In this exercise, restate the listing word for word.

Input data below:

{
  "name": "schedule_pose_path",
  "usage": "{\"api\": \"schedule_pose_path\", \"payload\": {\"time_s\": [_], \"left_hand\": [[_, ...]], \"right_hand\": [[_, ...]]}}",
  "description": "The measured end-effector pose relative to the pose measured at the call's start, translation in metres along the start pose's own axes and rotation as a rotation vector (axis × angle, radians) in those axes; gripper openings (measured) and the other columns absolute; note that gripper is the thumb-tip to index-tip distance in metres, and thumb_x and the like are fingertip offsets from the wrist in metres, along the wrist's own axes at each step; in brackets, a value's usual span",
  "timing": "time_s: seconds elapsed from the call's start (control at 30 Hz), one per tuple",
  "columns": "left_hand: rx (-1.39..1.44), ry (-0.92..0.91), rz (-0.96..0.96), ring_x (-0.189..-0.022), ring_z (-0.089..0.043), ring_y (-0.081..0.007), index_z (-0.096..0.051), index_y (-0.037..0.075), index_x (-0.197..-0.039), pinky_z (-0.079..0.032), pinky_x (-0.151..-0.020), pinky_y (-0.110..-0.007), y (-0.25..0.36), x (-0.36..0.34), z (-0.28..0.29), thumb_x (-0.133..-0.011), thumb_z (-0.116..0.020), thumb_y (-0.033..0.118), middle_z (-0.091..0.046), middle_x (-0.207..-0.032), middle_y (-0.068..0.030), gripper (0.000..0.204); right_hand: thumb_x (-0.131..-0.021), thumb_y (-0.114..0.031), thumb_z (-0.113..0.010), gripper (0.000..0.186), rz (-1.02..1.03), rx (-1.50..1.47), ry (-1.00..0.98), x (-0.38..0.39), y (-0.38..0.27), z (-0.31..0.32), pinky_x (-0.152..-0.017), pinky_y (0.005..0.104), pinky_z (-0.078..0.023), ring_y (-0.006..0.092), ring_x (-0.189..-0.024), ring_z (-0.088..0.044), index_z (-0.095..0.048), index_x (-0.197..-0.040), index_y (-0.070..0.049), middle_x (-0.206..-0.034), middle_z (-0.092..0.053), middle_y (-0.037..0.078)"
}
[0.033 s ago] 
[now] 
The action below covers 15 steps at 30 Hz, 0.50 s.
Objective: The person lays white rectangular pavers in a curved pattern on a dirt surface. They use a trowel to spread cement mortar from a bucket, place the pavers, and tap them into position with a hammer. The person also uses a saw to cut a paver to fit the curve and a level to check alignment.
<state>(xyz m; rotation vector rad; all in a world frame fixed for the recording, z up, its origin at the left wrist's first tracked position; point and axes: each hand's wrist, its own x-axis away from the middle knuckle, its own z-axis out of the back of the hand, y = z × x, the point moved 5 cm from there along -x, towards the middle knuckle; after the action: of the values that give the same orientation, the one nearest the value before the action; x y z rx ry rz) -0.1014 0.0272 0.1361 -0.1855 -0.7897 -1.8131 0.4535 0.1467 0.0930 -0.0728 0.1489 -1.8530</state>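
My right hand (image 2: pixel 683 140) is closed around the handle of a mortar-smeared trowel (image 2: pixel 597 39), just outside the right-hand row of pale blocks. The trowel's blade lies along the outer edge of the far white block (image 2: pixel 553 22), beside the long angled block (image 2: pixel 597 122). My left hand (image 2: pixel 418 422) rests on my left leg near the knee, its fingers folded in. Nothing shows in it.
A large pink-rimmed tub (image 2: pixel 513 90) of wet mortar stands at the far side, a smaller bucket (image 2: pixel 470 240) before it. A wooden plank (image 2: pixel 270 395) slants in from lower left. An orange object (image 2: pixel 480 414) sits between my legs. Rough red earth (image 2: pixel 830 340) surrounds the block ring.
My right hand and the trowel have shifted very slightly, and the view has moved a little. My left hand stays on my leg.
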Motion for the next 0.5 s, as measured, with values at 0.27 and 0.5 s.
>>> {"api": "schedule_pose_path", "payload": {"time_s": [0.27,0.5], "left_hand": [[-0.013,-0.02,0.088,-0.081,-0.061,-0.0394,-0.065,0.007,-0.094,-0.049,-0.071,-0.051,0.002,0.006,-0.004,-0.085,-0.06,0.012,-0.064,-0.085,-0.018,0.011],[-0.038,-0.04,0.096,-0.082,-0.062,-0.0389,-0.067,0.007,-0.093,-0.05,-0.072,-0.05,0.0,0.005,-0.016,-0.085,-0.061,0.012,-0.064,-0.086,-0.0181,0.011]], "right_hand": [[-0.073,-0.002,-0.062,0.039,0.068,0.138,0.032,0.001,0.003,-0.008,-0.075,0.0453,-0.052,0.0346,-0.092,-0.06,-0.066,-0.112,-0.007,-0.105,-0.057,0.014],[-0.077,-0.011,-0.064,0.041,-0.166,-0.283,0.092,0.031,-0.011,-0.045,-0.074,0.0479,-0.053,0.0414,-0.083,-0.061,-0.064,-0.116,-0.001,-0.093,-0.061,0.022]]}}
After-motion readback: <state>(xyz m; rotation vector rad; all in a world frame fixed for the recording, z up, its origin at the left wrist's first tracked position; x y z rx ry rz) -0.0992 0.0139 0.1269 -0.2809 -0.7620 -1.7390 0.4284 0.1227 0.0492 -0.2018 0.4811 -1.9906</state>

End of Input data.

**Your solution:**
{
  "name": "schedule_pose_path",
  "usage": "{\"api\": \"schedule_pose_path\", \"payload\": {\"time_s\": [_], \"left_hand\": [[_, ...]], \"right_hand\": [[_, ...]]}}",
  "description": "The measured end-effector pose relative to the pose measured at the call's start, translation in metres along the start pose's own axes and rotation as a rotation vector (axis × angle, radians) in those axes; gripper openings (measured) and the other columns absolute; note that gripper is the thumb-tip to index-tip distance in metres, and thumb_x and the like are fingertip offsets from the wrist in metres, along the wrist's own axes at each step; in brackets, a value's usual span",
  "timing": "time_s: seconds elapsed from the call's start (control at 30 Hz), one per tuple",
  "columns": "left_hand: rx (-1.39..1.44), ry (-0.92..0.91), rz (-0.96..0.96), ring_x (-0.189..-0.022), ring_z (-0.089..0.043), ring_y (-0.081..0.007), index_z (-0.096..0.051), index_y (-0.037..0.075), index_x (-0.197..-0.039), pinky_z (-0.079..0.032), pinky_x (-0.151..-0.020), pinky_y (-0.110..-0.007), y (-0.25..0.36), x (-0.36..0.34), z (-0.28..0.29), thumb_x (-0.133..-0.011), thumb_z (-0.116..0.020), thumb_y (-0.033..0.118), middle_z (-0.091..0.046), middle_x (-0.207..-0.032), middle_y (-0.068..0.030), gripper (0.000..0.204); right_hand: thumb_x (-0.131..-0.021), thumb_y (-0.114..0.031), thumb_z (-0.113..0.010), gripper (0.000..0.186), rz (-1.02..1.03), rx (-1.50..1.47), ry (-1.00..0.98), x (-0.38..0.39), y (-0.38..0.27), z (-0.31..0.32), pinky_x (-0.152..-0.017), pinky_y (0.005..0.104), pinky_z (-0.078..0.023), ring_y (-0.006..0.092), ring_x (-0.189..-0.024), ring_z (-0.088..0.044), index_z (-0.095..0.048), index_x (-0.197..-0.040), index_y (-0.070..0.049), middle_x (-0.206..-0.034), middle_z (-0.092..0.053), middle_y (-0.037..0.078)"
}
[0.033 s ago] 
[now] 
The action below covers 15 steps at 30 Hz, 0.50 s.
Objective: The person lays white rectangular pavers in a curved pattern on a dirt surface. They use a trowel to spread cement mortar from a bucket, place the pavers, and tap them into position with a hammer. The person also uses a saw to cut a paver to fit the curve and a level to check alignment.
<state>(xyz m; rotation vector rad; all in a world frame fixed for the recording, z up, its origin at the left wrist's first tracked position; point and axes: each hand's wrist, its own x-axis away from the middle knuckle, its own z-axis out of the back of the hand, y = z × x, the point moved 5 cm from there along -x, towards the middle knuckle; after the action: of the values that give the same orientation, the one nearest the value before the action; x y z rx ry rz) -0.1014 0.0272 0.1361 -0.1855 -0.7897 -1.8131 0.4535 0.1467 0.0930 -0.0728 0.1489 -1.8530</state>
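My right hand (image 2: pixel 683 140) is closed around the handle of a mortar-smeared trowel (image 2: pixel 597 39), just outside the right-hand row of pale blocks. The trowel's blade lies along the outer edge of the far white block (image 2: pixel 553 22), beside the long angled block (image 2: pixel 597 122). My left hand (image 2: pixel 418 422) rests on my left leg near the knee, its fingers folded in. Nothing shows in it.
A large pink-rimmed tub (image 2: pixel 513 90) of wet mortar stands at the far side, a smaller bucket (image 2: pixel 470 240) before it. A wooden plank (image 2: pixel 270 395) slants in from lower left. An orange object (image 2: pixel 480 414) sits between my legs. Rough red earth (image 2: pixel 830 340) surrounds the block ring.
My right hand and the trowel have shifted very slightly, and the view has moved a little. My left hand stays on my leg.
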Motion for the next 0.5 s, as measured, with values at 0.27 and 0.5 s.
>>> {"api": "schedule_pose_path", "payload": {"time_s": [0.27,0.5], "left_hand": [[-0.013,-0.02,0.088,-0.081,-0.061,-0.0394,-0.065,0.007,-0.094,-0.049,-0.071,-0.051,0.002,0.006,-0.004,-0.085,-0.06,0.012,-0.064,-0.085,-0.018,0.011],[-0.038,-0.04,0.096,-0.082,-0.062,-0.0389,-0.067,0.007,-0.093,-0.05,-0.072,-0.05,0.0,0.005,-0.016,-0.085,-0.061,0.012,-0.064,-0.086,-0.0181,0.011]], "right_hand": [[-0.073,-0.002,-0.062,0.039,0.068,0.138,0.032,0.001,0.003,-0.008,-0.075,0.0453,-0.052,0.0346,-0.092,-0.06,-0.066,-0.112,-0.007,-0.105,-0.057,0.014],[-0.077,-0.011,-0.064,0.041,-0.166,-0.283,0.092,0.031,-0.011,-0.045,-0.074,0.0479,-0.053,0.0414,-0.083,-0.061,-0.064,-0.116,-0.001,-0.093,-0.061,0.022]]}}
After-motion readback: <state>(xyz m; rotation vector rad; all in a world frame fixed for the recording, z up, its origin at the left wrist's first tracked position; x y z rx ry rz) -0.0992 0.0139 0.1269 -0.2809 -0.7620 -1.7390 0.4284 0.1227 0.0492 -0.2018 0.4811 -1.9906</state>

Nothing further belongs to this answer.